You also don’t have a fixed battlefield, so that infrastructure is constantly changing: from inside buildings to outside, and from stationary to moving. In this ad-hoc environment, soldiers need to have both constant connectivity and access to a set of key services.

The network is also potentially under attack by an enemy, so failure is expected. A “graceful degradation schedule” describes the order in which things must fail. Voice was the last to go. Indeed, losing the word “don’t” in the phrase “don’t shoot!” was not allowed to happen.

Warfare is, by its very nature, a safety-of-life activity. The engineering requirement was to make the safety case for deployment.

Why did Boeing come to you?

As experts in safety-critical systems, we had been speaking at events on how to deliver predictable performance for networks in saturation, as was the case with FCS. We had also been having discussions with the US Navy on how they could have reliable offshore communications.

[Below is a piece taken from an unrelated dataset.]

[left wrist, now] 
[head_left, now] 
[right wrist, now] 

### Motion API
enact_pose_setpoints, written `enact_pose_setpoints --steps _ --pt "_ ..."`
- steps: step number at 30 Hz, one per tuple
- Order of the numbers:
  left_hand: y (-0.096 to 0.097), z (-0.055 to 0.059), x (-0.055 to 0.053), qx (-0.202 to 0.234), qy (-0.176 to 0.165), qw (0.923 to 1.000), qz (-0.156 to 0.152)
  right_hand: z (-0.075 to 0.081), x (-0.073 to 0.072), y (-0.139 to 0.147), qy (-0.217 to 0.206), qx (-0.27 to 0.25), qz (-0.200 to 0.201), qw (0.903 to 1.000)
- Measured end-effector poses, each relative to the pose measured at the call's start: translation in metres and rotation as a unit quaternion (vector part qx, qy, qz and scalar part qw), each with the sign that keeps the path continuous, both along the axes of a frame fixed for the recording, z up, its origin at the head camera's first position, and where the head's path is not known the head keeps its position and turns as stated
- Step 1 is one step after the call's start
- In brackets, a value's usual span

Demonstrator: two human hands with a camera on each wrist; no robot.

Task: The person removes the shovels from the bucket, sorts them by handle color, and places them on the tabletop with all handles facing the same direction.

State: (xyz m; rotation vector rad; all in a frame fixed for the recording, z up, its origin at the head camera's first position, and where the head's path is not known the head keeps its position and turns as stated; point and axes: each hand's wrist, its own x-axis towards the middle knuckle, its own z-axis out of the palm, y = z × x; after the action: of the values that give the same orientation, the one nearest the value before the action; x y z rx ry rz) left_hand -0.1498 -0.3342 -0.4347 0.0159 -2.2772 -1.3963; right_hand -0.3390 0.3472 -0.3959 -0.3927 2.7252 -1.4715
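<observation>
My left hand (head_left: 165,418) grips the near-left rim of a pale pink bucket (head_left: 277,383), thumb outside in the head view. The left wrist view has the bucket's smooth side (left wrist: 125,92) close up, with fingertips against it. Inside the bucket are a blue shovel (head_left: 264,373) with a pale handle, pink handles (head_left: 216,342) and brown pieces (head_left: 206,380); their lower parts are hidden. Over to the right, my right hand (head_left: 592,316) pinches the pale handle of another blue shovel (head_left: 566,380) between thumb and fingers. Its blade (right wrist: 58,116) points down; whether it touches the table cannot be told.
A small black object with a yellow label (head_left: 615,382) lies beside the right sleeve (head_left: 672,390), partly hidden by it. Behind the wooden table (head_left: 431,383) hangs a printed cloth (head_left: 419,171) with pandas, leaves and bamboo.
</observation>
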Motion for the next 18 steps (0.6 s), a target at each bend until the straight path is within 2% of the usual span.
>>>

Similarly, we had been talking to the Government Emergency Telephone System (GETS).

These conversations were all about maintaining critical infrastructure during times of crisis, and delivering services over a shared and constrained resource.

Boeing had been searching for industry experts to help them with an unsolved problem, namely how to make this safety case. We were approached by the management of the Lead Systems Integrator (LSI) team. This team was a joint operation of Boeing and SAIC, and was the internal group that represented the interests of the DoD.

The sensitivity and importance of the work meant we were required to become a Tier-1 subcontractor to Boeing. Whilst everyone else was a multinational and multi-billion dollar corporation, we were a team of three people. Yet we had to go through same set of bureaucratic hoops.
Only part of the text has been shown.